LVMH sales soared as Chinese shoppers bounced back from the world’s strictest lockdowns and splashed out on luxury items.

Organic sales at the group’s biggest unit, which sells fashion and leather goods, rose 18 per cent in the first quarter, LVMH said in a statement on Wednesday (Apr 12). That’s almost twice the gain that analysts were expecting from Europe’s most valuable company.

The division’s growth in China came in at a double-digit percentage, LVMH chief financial officer Jean-Jacques Guiony told analysts on a call.

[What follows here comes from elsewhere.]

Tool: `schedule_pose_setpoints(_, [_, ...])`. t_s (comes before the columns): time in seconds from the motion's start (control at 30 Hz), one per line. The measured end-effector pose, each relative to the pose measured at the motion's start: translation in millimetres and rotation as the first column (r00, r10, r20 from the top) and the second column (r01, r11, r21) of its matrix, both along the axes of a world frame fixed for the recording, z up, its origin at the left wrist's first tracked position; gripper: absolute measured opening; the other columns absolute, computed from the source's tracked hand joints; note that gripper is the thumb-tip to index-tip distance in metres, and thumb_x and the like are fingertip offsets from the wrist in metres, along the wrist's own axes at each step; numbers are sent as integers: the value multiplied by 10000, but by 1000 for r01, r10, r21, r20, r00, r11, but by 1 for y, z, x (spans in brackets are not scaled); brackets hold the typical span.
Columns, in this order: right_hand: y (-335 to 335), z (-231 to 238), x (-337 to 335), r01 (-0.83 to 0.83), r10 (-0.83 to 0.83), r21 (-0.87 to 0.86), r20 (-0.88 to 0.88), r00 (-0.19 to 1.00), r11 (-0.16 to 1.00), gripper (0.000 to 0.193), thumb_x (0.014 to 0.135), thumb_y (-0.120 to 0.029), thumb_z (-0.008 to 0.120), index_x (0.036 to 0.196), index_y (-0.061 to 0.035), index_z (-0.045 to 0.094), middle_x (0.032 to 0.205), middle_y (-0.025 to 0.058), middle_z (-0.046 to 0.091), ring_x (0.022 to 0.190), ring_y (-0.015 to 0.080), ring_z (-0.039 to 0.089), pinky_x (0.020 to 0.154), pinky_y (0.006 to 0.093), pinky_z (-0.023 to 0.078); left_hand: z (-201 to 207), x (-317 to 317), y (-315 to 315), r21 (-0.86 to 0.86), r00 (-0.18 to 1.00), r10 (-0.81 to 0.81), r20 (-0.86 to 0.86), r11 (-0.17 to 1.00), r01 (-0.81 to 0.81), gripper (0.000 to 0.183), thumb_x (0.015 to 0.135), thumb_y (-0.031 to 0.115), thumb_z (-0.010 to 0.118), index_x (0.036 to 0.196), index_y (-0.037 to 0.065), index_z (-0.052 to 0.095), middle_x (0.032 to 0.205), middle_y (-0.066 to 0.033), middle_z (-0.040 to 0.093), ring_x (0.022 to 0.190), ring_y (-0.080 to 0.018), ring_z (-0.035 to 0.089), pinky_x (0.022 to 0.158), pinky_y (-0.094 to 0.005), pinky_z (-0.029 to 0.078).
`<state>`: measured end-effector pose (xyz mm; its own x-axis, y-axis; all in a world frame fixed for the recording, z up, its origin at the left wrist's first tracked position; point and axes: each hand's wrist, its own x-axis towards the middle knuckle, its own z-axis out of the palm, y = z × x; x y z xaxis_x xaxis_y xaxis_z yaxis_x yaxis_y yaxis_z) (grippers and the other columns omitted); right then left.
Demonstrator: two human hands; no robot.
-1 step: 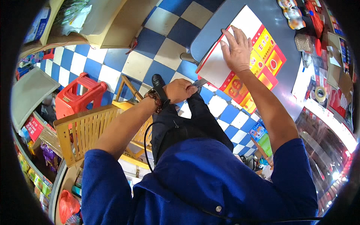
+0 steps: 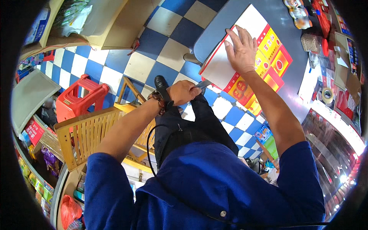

LVMH is “extremely optimistic” for China in 2023, Guiony said. “Numbers in the first quarter bode well for the rest of the year” there.

Shares of LVMH have rebounded by more than 20 per cent so far this year after the slump in Chinese demand began to recede and the mainland moved towards living with the coronavirus. Asia, excluding Japan, represented 30 per cent of sales in 2022, compared with 35 per cent in the previous year — demonstrating just how much strict measures to fight Covid weighed on demand for Christian Dior handbags and Tiffany rings.

Demand is surging again in every region. Geographically, Japan saw the strongest quarterly growth in the first quarter, rising 34 per cent on an organic basis, followed by a 24 per cent uplift in Europe and a 14 per cent jump in Asia outside Japan. Although the US grew 8 per cent, Guiony said LVMH had seen a “little bit of slowdown” there for its fashion and leather goods, as well as jewellery and watches. “For the time being, it’s perfectly manageable,” he said.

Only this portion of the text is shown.